Q1. Can an attacker gain root on my host OS using only the NET_ADMIN capability?
Yes (in some cases).
CAP_NET_ADMIN lets you use the SIOCETHTOOL ioctl() on any network device inside the namespace. This includes commands like ETHTOOL_FLASHDEV, i.e. ethtool -f.
And that's the game. There is a little more explanation in the quote below.
SIOCETHTOOL is allowed inside any network namespace, since commit 5e1fccc0bfac, "net: Allow userns root control of the core of the network stack". Before then, it was only possible for CAP_NET_ADMIN in the "root" network namespace. This is interesting because of the security considerations that were pointed out at the time. I had a look at the code in kernel version 5.0, and I believe the following comments still apply:
Re: [PATCH net-next 09/17] net: Allow userns root control of the core of the network stack.
For the same reason you had better be very selective about which ethtool
commands are allowed based on per-user_ns CAP_NET_ADMIN. Consider for a
start:
ETHTOOL_SEEPROM => brick the NIC
ETHTOOL_FLASHDEV => brick the NIC; own the system if it's not using an IOMMU
These are prevented by not having access to real hardware by default. A
physical network interface must be moved into a network namespace for
you to have access to it.
Yes, I realise that. The question is whether you would expect
anything in a container to be able to do those things, even with a
physical net device assigned to it.
Actually we have the same issue without considering containers -
should CAP_NET_ADMIN really give you low-level control over hardware
just because it's networking hardware? I think some of these ethtool
operations, and access to non-standard MDIO registers, should perhaps
require an additional capability (CAP_SYS_ADMIN or CAP_SYS_RAWIO?).

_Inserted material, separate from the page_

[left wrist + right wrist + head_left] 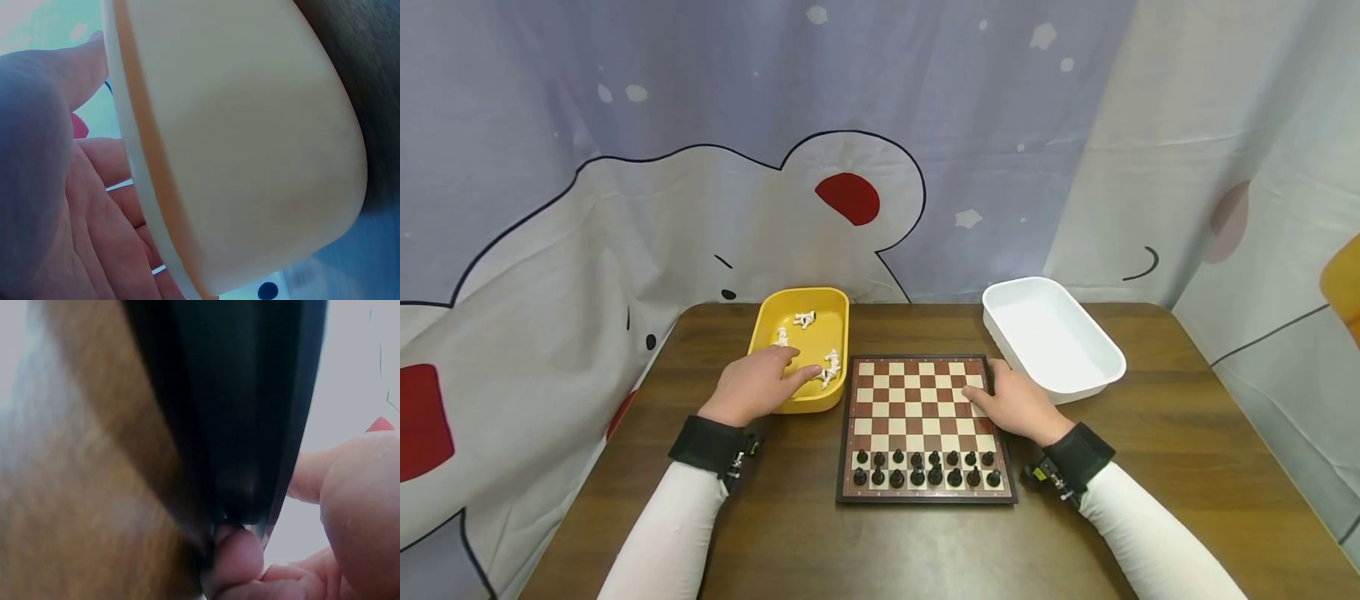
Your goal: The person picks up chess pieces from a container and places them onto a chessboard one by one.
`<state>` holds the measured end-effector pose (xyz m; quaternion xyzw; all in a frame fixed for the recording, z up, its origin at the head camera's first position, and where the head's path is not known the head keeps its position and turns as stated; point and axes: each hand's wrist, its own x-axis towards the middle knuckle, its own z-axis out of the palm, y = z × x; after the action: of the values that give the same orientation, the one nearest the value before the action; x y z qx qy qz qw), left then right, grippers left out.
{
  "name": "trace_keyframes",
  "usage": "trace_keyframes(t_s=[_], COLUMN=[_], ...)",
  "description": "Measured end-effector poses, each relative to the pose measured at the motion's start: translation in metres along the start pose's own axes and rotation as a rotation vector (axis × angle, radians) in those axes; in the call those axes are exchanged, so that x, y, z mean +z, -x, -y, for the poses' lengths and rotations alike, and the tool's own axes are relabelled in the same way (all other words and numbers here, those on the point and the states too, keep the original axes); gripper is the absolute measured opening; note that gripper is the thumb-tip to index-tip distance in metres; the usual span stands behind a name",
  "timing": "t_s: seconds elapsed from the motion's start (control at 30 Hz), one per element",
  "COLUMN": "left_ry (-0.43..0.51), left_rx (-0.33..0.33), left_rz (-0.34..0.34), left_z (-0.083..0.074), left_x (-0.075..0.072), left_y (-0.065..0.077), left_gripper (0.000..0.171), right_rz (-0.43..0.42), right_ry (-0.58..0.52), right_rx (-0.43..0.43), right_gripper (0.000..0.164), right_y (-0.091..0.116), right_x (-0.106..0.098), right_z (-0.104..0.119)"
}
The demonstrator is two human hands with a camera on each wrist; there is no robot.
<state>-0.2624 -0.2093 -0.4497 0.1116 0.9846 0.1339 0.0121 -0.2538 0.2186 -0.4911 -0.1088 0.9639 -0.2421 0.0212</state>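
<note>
My left hand (763, 385) reaches over the near left rim of a yellow tray (764, 321), thumb and fingers apart, holding nothing. White chess pieces (831, 367) lie loose in the tray, some close to the thumb. In the left wrist view the tray's outer wall (262, 144) hides the fingertips. My right hand (1019, 403) holds the right edge of a chessboard (917, 429), its thumb on the squares and fingers along the side. The dark side of the board (244, 412) fills the middle of the right wrist view. Black chess pieces (917, 477) stand in two rows along the near side.
An oblong white tray (1048, 333) sits at the back right, just beyond my right hand. All of this is on a brown wooden table (1150, 433). Behind its far edge hangs a printed curtain (700, 217).
</note>
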Motion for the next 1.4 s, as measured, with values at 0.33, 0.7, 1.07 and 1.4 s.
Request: trace_keyframes(t_s=[0.33, 0.7, 1.07, 1.4], left_ry=[-0.001, -0.018, -0.073, -0.091], left_rx=[0.01, 0.03, 0.149, 0.125], left_rz=[0.0, 0.008, 0.075, 0.131], left_z=[-0.001, -0.004, -0.014, -0.017], left_x=[-0.004, 0.001, 0.005, 0.007], left_y=[0.0, -0.008, -0.029, -0.041], left_gripper=[0.075, 0.069, 0.048, 0.029], right_rz=[0.117, 0.148, 0.125, 0.141], right_ry=[-0.126, -0.103, -0.083, -0.07], right_rx=[0.002, 0.01, 0.025, -0.006], right_gripper=[0.086, 0.084, 0.083, 0.084], right_y=[-0.002, 0.003, 0.002, 0.002], right_x=[-0.006, -0.011, -0.007, -0.008], right_z=[-0.014, -0.016, -0.018, -0.012])
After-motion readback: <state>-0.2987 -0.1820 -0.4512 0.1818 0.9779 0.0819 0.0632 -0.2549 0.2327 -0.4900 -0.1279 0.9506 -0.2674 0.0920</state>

I guess the lockdown feature has a similar issue. I didn't notice the lockdown patches in the results while I was searching. I suppose the solution for the lockdown feature would be some kind of digital signature, similar to how lockdown only allows signed kernel modules.
Q2. If they somehow obtain some code execution from my app, will they have unlimited power?
I'm splitting this out as a narrower case, specific to your command -
sudo docker run --restart always --network host --cap-add NET_ADMIN -d -p 53:53/udp my-image
As well as capabilities, the docker command should also impose seccomp restrictions. It might also impose LSM-based restrictions, if they are available on your system (SELinux or AppArmor). However, neither of these seem to apply to SIOCETHTOOL:
I think seccomp-bpf could be used to block SIOCETHTOOL. However the default seccomp configuration for docker does not try to filter any ioctl() calls.
And I did not notice any LSM hooks in the kernel functions I looked at.
I think Ben Hutchings made a good point; the ideal solution would be to restrict this to CAP_SYS_RAWIO. But if you change something like that and too many people "notice" - i.e. it breaks their setup - then you get Angry Linus shouting at you :-P. (Especially if you're working on this because of "secure boot"). Then the change gets reverted, and you get to work out what the least ugly hack is.
I.e. the kernel might be forced to maintain backwards compatibility, and allow processes which have CAP_NET_ADMIN in the root namespace. In that case, you would still need seccomp-bpf to protect your docker command. I am not sure that it would be worth trying to change the kernel in this case, as it would only protect (some) containers. And maybe container runtimes like docker could be fixed to block SIOCETHTOOL by default. That might be a workable default for "OS containers" like LXC / systemd-nspawn as well.